* EXERCISE DESCRIPTION:
Show, from the records below, all lines that contain the word "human".

Saved data entries:
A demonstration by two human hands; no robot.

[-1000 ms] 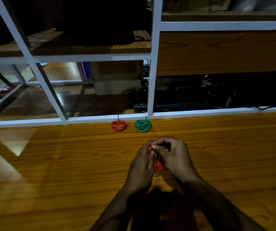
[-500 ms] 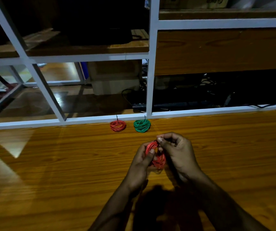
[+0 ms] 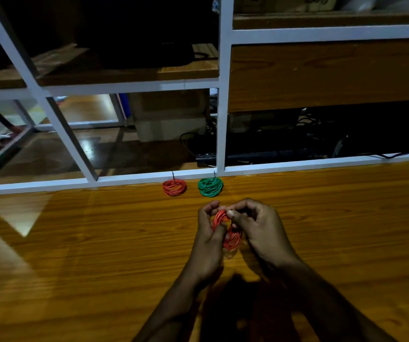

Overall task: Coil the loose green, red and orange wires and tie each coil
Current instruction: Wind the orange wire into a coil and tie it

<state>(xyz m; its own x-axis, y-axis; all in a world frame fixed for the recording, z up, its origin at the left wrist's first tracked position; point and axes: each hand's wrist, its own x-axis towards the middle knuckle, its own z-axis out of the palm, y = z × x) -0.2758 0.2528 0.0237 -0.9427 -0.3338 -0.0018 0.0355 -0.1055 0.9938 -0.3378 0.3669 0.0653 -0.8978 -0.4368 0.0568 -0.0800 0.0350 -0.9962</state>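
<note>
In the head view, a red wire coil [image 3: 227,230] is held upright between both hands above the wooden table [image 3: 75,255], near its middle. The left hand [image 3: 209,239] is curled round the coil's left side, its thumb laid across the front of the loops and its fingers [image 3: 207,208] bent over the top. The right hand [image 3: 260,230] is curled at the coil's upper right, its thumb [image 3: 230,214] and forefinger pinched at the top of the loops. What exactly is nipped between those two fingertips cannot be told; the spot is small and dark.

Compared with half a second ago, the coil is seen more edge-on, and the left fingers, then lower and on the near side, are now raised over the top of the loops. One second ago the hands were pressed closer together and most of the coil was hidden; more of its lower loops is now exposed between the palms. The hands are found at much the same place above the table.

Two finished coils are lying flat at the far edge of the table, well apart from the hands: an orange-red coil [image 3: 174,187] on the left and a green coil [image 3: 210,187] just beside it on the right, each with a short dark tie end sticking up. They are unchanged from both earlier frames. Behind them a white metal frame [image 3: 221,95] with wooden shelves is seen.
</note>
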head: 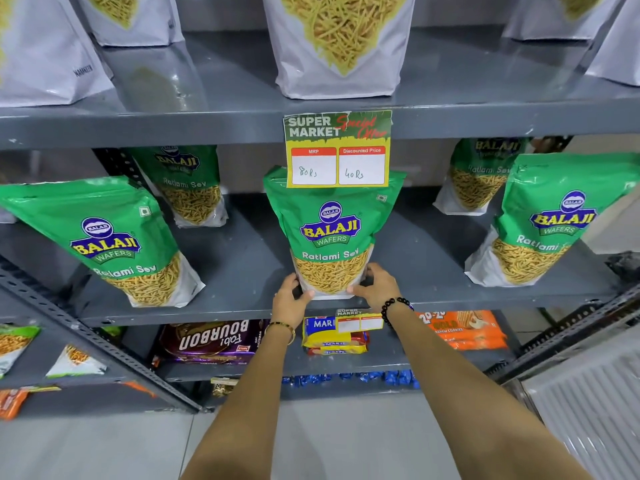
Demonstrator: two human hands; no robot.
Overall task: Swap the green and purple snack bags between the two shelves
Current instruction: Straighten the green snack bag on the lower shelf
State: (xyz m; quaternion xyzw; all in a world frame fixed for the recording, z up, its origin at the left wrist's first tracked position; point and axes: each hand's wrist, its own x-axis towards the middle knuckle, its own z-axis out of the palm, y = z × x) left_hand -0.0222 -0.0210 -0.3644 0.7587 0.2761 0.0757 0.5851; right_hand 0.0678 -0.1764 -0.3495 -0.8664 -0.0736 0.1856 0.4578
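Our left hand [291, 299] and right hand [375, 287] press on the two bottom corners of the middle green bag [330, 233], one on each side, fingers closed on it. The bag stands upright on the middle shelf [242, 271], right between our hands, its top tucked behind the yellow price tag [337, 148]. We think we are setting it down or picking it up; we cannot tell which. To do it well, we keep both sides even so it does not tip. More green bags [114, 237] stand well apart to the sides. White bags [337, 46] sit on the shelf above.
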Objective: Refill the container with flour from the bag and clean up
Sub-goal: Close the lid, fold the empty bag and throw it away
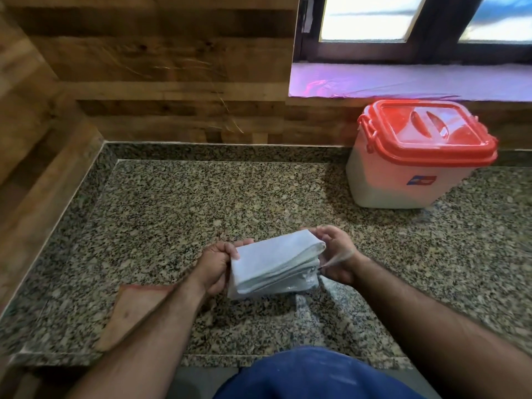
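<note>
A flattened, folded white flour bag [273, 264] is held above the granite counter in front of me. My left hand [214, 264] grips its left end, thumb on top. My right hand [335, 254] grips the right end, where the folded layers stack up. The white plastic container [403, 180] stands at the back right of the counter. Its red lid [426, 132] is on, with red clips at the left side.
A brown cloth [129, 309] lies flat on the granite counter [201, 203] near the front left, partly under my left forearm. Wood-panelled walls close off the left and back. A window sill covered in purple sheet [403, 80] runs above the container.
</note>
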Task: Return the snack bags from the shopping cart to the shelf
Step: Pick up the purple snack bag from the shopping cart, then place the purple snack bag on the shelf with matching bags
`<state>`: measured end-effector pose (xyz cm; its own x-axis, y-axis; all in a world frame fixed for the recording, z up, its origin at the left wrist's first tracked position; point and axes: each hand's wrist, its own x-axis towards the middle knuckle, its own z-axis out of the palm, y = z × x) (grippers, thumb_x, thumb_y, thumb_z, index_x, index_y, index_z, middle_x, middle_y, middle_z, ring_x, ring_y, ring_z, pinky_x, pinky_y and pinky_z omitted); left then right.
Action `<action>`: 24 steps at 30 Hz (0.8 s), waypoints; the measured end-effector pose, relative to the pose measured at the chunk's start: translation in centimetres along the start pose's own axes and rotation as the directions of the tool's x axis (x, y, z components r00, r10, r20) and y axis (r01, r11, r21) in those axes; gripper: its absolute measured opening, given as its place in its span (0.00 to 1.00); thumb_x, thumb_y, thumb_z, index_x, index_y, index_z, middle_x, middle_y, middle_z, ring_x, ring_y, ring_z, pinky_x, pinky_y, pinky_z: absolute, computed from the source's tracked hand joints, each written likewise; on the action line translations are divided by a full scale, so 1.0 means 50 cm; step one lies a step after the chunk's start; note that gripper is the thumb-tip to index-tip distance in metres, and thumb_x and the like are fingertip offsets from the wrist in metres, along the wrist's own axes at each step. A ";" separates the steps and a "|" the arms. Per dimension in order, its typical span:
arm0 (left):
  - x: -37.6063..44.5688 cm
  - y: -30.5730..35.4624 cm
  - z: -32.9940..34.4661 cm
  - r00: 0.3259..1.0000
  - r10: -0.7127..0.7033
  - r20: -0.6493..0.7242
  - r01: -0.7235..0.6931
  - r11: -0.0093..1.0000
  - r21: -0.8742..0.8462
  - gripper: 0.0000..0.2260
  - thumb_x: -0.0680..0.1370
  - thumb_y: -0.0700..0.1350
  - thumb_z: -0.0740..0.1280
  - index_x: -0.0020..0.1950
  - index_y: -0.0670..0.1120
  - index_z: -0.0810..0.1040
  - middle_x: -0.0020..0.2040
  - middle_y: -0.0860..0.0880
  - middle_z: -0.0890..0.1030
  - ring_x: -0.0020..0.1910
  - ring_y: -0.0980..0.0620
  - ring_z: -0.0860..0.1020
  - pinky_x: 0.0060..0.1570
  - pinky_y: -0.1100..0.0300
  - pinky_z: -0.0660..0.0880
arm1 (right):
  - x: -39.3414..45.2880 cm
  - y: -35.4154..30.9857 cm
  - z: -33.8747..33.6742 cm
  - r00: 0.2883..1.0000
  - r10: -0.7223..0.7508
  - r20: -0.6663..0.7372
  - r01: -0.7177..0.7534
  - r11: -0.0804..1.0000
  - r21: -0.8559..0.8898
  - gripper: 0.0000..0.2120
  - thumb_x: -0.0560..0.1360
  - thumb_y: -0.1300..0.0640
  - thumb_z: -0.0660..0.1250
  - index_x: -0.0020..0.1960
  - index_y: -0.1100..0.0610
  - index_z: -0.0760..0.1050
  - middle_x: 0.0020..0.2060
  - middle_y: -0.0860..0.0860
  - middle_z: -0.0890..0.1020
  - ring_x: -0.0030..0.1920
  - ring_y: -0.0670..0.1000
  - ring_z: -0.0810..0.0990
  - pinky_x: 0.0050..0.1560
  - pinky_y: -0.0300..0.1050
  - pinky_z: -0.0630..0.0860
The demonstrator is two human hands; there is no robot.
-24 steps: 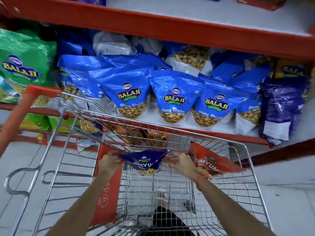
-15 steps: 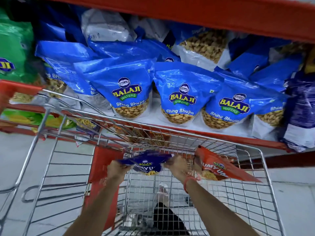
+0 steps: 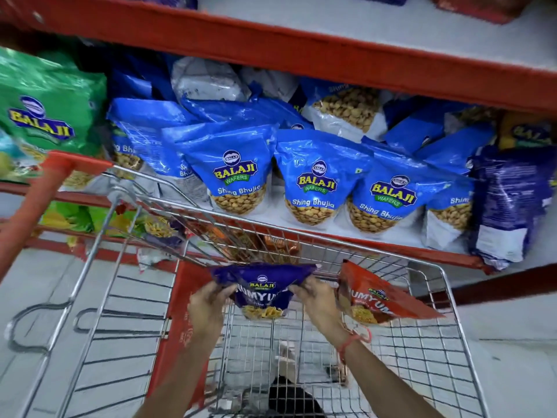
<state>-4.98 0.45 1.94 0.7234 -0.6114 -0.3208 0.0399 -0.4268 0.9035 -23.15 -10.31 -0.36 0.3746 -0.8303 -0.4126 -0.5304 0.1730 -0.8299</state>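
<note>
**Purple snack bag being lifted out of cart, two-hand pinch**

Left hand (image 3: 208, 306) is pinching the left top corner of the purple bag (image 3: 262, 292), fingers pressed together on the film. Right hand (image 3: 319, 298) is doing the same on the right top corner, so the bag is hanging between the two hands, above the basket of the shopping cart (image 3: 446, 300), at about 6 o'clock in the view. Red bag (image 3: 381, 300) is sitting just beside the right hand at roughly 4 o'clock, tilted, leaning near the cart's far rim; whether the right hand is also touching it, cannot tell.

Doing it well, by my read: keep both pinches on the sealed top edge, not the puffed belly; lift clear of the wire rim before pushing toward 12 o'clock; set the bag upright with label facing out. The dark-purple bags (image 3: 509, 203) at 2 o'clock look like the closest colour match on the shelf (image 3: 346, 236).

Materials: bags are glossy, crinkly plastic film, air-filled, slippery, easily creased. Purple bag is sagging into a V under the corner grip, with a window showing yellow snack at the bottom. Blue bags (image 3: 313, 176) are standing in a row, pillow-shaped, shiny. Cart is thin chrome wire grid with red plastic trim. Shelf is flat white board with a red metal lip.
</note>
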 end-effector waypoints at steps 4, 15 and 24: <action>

* TASK OUTPUT:
A demonstration by two human hands; no robot.
Demonstrator: two human hands; no robot.
The demonstrator is two human hands; there is no robot.

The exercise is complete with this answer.